*What you have to do:* Everything from the line with "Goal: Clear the" to the end of the data below must be returned exactly as it is, and nothing besides.

______

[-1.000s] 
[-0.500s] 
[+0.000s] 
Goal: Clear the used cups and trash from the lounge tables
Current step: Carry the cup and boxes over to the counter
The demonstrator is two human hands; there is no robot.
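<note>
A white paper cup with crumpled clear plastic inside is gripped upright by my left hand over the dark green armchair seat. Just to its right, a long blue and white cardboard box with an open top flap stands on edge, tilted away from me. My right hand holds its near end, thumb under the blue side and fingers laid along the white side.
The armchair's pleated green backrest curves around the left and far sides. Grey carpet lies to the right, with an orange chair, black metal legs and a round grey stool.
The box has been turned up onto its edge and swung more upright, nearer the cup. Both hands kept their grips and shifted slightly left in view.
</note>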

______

*Exercise answer:*
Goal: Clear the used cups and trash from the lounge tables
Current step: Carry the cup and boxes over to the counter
The demonstrator is two human hands; there is no robot.
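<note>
A white paper cup with crumpled clear plastic inside is gripped upright by my left hand over the dark green armchair seat. Just to its right, a long blue and white cardboard box with an open top flap stands on edge, tilted away from me. My right hand holds its near end, thumb under the blue side and fingers laid along the white side.
The armchair's pleated green backrest curves around the left and far sides. Grey carpet lies to the right, with an orange chair, black metal legs and a round grey stool.
The box has been turned up onto its edge and swung more upright, nearer the cup. Both hands kept their grips and shifted slightly left in view.
</note>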

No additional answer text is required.